> Aim of the exercise
Locate each line in the records containing "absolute". Copy it.

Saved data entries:
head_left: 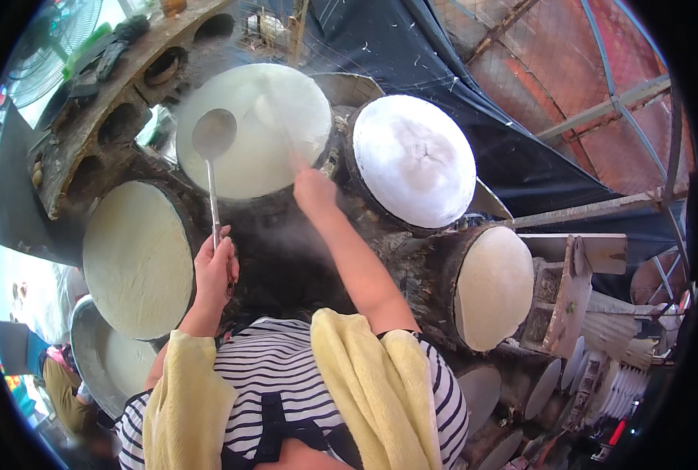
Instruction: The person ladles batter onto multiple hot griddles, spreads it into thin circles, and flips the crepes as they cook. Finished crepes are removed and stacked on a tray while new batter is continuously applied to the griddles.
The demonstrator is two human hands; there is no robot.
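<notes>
My left hand (214, 266) is closed round the long metal handle of a ladle (215, 135), whose round bowl hangs over the left part of the far round pan (239, 168). A smooth, pale, wet-looking layer covers that pan. My right hand (314, 193) is closed at the pan's near right edge, with a thin-handled tool (290, 137) running from it over the pale surface. Motion smears this tool, so its exact kind cannot be told. A faint paler round patch shows near its far end.
Around me stand a pale-covered round pan (139, 258) at left, a white one (415, 160) at far right and a beige one (495, 290) at right. A metal basin (118, 364) sits lower left. Steam rises. Dark sheeting (474, 117) hangs behind; a fan (59, 47) stands far left.
</notes>
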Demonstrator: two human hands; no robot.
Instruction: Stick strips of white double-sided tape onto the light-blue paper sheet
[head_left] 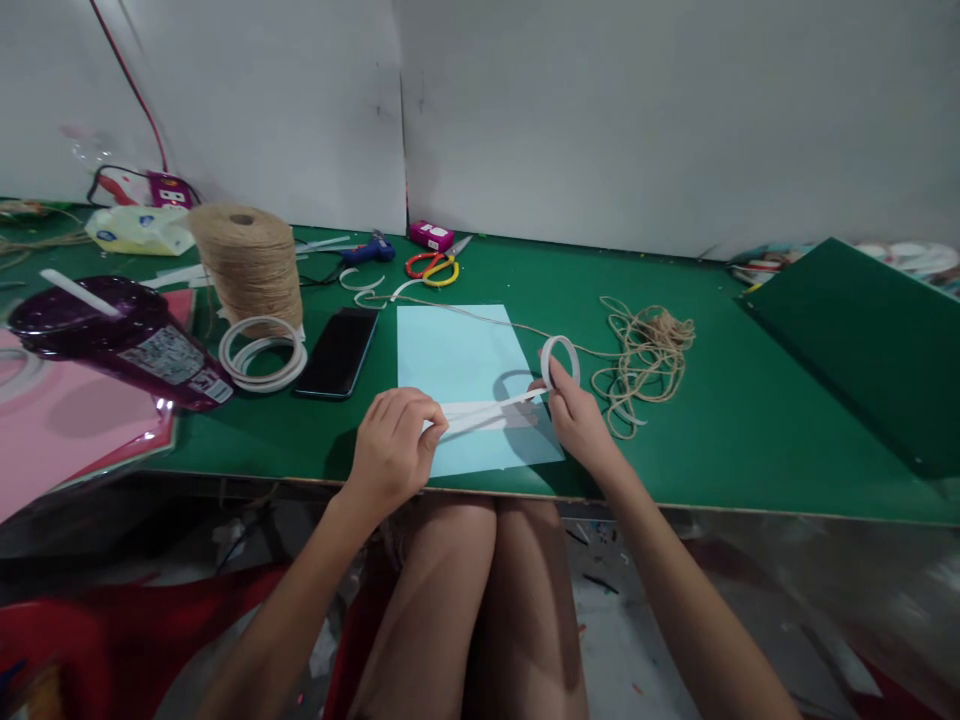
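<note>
A light blue sheet of paper [457, 365] lies on the green table [750, 420] near its front edge. My right hand [574, 420] grips a small white roll of tape [560, 360] just above the sheet's right edge. A strip of tape [487, 410] runs from the roll leftward across the sheet. My left hand [394, 445] pinches the free end of that strip over the sheet's lower left part. Both hands have their fingers closed.
A large spool of jute twine [251, 265] stands at left beside white tape rolls [262, 352] and a black phone [339, 352]. A purple lidded cup [112, 340] lies on pink paper. Loose twine [645, 360] is piled at right. Scissors [435, 268] and a glue gun [367, 250] lie behind.
</note>
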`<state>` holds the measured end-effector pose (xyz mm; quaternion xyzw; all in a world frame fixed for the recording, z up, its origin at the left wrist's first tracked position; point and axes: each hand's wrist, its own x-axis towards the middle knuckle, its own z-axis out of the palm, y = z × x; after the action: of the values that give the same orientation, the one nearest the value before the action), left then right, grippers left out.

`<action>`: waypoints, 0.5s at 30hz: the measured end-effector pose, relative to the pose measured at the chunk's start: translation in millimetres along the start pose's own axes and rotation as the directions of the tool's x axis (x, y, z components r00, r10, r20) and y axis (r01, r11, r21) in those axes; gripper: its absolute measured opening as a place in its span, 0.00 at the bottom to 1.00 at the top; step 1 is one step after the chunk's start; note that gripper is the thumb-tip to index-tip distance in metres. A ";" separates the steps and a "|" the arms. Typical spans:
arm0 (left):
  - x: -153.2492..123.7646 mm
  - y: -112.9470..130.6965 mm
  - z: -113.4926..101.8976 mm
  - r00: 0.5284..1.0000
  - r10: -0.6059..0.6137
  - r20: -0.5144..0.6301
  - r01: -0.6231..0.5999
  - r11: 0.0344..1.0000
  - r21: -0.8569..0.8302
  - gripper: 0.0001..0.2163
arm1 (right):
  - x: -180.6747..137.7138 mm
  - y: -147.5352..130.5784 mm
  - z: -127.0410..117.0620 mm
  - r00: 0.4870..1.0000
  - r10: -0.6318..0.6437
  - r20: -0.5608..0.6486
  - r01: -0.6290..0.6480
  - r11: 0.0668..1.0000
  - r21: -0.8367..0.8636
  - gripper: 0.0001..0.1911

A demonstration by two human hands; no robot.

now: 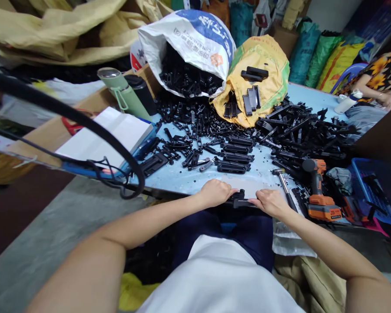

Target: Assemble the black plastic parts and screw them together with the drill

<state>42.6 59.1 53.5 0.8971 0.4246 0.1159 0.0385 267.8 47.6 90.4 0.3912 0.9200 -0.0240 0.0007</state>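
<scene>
Both my hands meet at the front edge of the blue table, close to my lap. My left hand (215, 193) is closed, pinching the left end of a black plastic part (240, 201). The other end of that part is gripped by my right hand (270, 201), its thumb laid along it. The part's exact kind is hard to make out. Just beyond my hands lie stacked black bar-shaped parts (235, 156) in a short column. A hammer (286, 189) rests right of my right hand.
An orange cordless drill (319, 191) stands at right, near a blue basket (374, 187). Heaps of black parts (306, 130) cover the back, beneath a white sack (192, 48) and a yellow sack (263, 56). A green bottle (124, 93) stands left. Another person (374, 82) sits far right.
</scene>
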 end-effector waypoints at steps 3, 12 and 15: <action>-10.9 7.9 -16.8 0.973 0.165 -0.164 -0.198 0.956 -0.215 0.31 | -9.0 -6.3 -16.0 0.967 -0.188 -0.170 0.225 0.946 0.234 0.34; -19.4 79.6 -60.0 0.732 0.131 -0.669 -0.629 0.507 -0.589 0.26 | -12.4 -69.0 -29.4 0.639 -0.171 -0.750 0.752 0.347 0.561 0.26; -7.3 91.7 -48.7 0.617 -0.050 -0.786 -0.652 0.527 -0.545 0.26 | 6.9 -82.0 -1.6 0.467 0.236 -0.852 0.695 0.498 0.519 0.24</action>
<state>95.5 -6.3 114.8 0.7193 0.1217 0.6400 0.2412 204.0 -4.1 95.4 0.1429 0.7078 -0.2619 -0.6403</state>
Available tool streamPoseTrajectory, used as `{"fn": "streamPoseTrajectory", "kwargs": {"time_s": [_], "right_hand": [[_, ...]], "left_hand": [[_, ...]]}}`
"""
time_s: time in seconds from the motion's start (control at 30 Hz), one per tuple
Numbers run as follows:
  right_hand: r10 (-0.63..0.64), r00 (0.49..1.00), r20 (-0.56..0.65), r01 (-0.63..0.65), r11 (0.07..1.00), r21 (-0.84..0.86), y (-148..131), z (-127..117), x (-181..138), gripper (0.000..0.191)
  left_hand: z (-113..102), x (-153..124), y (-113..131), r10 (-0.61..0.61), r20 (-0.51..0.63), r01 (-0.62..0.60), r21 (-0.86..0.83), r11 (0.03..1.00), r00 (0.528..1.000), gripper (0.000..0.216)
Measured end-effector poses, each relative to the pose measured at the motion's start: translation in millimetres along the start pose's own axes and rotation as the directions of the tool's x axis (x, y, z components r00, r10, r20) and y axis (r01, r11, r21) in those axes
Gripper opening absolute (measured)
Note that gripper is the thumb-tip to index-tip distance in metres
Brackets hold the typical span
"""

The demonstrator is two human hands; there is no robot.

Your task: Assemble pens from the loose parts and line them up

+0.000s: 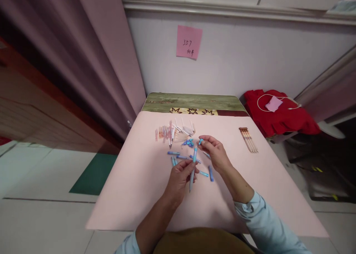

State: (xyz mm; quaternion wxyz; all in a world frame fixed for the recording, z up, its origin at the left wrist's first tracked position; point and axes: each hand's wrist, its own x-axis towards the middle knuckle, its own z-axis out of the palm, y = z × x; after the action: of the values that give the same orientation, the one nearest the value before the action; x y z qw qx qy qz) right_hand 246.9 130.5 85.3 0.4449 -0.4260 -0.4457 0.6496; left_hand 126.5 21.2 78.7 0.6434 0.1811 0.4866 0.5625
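Note:
My left hand (182,176) is closed round a blue pen (194,158), held upright with its grey tip pointing down toward me. Just above the pen's top end, my right hand (215,150) pinches a small bright-blue piece (200,141), which looks like a pen cap top. Behind the hands lies a small heap of blue pieces (188,142) of similar look. Around the left hand are scattered blue pen barrels, among them a dark blue one (210,173) and a light blue one (204,173). My left fingers hide part of the pen.
Clear pink-tinted tubes (165,132) and white pen refills (182,130) lie at the table's back. A row of finished-looking pens with brown tops (248,139) rests on the right. Beyond the pink table cover (133,194) stands a red cloth-covered seat (278,116).

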Motion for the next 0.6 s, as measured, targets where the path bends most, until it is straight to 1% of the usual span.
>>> {"fn": "streamPoseTrajectory", "kwargs": {"time_s": [0.1, 0.2, 0.43, 0.6], "right_hand": [[0.062, 0.998, -0.009, -0.061, 0.994, 0.092, -2.9, -0.6, -4.3, 0.032], [0.083, 0.997, 0.001, -0.082, 0.991, 0.109, -5.0, -1.6, -8.1, 0.032], [0.064, 0.997, 0.045, -0.068, 0.994, 0.091, -7.6, -4.0, -14.6, 0.032], [0.032, 0.998, 0.061, -0.032, 0.999, -0.008, -9.1, -6.4, -17.2, 0.032]], "left_hand": [[2.4, -2.6, 1.2, -0.005, 0.016, 0.004, 0.021, 1.000, 1.000, 0.031], [3.5, -4.6, 2.3, -0.003, 0.022, 0.002, 0.030, 1.000, 1.000, 0.032], [9.0, -7.3, 3.5, -0.013, 0.017, 0.013, 0.036, 0.999, 1.000, 0.034], [9.2, -7.3, 2.3, -0.019, 0.021, 0.019, 0.026, 0.999, 1.000, 0.035]]}}
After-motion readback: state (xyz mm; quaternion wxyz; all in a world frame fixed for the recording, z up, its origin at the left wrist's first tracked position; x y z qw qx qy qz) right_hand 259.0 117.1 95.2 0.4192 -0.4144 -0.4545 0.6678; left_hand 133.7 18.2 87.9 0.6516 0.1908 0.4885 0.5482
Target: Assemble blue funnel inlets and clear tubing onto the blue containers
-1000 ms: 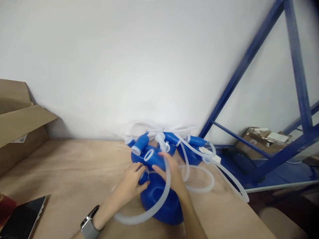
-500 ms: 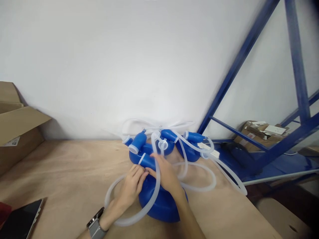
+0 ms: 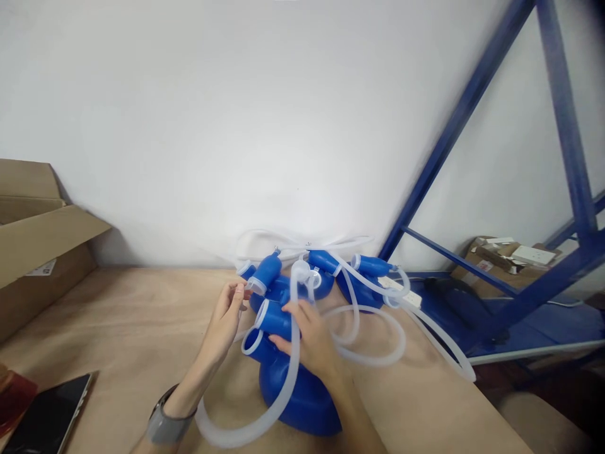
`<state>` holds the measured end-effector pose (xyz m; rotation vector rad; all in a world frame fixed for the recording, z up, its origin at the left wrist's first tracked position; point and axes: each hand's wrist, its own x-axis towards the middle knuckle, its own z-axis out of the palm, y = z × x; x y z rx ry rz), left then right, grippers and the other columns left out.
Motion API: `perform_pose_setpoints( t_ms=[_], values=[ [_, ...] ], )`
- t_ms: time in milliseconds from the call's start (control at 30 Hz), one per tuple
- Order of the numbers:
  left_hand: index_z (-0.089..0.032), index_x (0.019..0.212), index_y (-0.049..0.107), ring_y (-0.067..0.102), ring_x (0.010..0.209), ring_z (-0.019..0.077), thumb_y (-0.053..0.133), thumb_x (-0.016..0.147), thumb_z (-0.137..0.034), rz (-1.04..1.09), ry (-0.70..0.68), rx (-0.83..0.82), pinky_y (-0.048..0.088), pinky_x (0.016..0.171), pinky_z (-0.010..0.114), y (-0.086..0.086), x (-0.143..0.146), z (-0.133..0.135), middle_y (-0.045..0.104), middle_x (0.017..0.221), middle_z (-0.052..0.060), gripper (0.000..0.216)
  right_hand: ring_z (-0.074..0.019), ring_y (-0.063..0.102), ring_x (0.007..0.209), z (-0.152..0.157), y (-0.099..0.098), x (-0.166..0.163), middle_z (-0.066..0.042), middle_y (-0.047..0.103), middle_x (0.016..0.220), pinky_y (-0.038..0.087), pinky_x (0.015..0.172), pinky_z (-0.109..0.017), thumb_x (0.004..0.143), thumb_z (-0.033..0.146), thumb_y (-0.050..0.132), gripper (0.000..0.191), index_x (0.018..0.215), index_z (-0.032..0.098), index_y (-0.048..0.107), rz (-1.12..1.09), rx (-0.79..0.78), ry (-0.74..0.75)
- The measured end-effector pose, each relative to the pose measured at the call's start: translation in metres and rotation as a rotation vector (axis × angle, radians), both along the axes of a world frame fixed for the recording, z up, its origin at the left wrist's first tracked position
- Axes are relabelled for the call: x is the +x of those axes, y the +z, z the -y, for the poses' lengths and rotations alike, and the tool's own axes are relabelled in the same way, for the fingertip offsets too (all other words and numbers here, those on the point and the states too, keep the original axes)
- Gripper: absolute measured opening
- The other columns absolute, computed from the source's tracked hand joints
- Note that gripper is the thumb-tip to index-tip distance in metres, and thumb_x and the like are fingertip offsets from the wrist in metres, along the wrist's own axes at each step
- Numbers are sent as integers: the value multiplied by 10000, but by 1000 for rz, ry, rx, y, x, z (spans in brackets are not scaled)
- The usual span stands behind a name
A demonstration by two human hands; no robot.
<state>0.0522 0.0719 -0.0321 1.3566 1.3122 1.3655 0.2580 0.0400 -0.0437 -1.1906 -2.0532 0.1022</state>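
Observation:
In the foreground a blue plastic bottle (image 3: 302,397) lies tilted on the table, its round neck (image 3: 252,341) open and facing left. My right hand (image 3: 314,337) is closed round a blue cup with a white rim (image 3: 275,317), just above that neck; the thumb is beside the neck. A translucent ribbed hose (image 3: 288,378) loops down in front of the bottle. My left hand (image 3: 227,312) is raised left of the neck, fingers curled toward the thumb, near the rim of another blue cup (image 3: 268,272). Whatever it pinches is too small to name.
More blue bottles (image 3: 359,291) with cups and coiled hoses (image 3: 378,361) stand against the wall. A cardboard box (image 3: 51,252) sits at the left, with a phone (image 3: 51,413) and a reddish object (image 3: 16,400) nearer. A blue metal frame (image 3: 454,132) rises at the right.
My left hand has left the bottle's neck and moved up and left. The neck, hidden by the hands before, now shows open. My right hand stays at the cup.

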Motion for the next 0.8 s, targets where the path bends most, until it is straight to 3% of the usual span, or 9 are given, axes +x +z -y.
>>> perform_pose_setpoints(
  t_ms=[100,200,267,433,600,800],
  values=[
    [-226,1231,619,675,1205,282,319,1059,-683,15,-152,86,509,1063,437,15,1,21,743,1216,105,572,-318,739,1005,5,0,-4,-125,726,1118,636,825,-442,916,422,772,386,1223,228,642,48,244,46],
    [-264,1327,645,636,1276,295,401,1067,-624,-120,-289,325,336,1216,484,18,2,40,738,1302,89,507,-296,759,977,15,11,-8,-120,743,1102,649,788,-403,941,460,734,384,1228,232,622,-30,308,72],
    [-296,1362,640,627,1282,301,444,1061,-606,-168,-280,423,243,1260,505,16,3,46,745,1296,66,474,-284,765,977,23,22,-10,-119,748,1105,654,787,-384,946,481,721,392,1231,233,615,-73,336,72],
    [-295,1363,597,633,1212,284,329,1075,-639,218,-264,153,463,1083,435,19,7,45,688,1331,62,523,-286,750,903,36,39,-17,-131,744,1039,645,692,-385,964,391,709,288,1186,218,651,23,480,20],
    [-271,1523,494,497,1437,313,321,1041,-710,336,-228,56,307,1248,456,24,11,59,608,1494,80,674,-273,745,952,35,34,-25,-120,763,1009,640,706,-367,993,308,659,176,1137,213,692,93,556,81],
    [-363,1686,242,286,1599,337,408,1041,-640,113,-296,102,183,1315,532,16,10,64,353,1733,33,721,-256,732,929,36,28,-25,-107,763,964,614,677,-341,993,323,657,158,1086,213,722,95,591,87]
  ],
)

> Output below
`<action>`: waypoints, 0.5s at 30hz: the measured end-effector pose, relative to the pose measured at the chunk's start: translation in millimetres along the start pose's own axes and rotation as the directions of the tool's x axis (x, y, z components r00, r10, r20) and y axis (r01, r11, r21) in those axes; gripper: its absolute measured opening as a place in its span, 0.00 at the bottom to 1.00 at the top; step 1 is one step after the chunk's start; note that gripper is the thumb-tip to index-tip distance in metres. A ";" separates the steps and a "|" the arms. Typical spans:
Gripper opening absolute (measured)
- Gripper: absolute measured opening
- The other columns absolute, computed from the source's tracked hand joints

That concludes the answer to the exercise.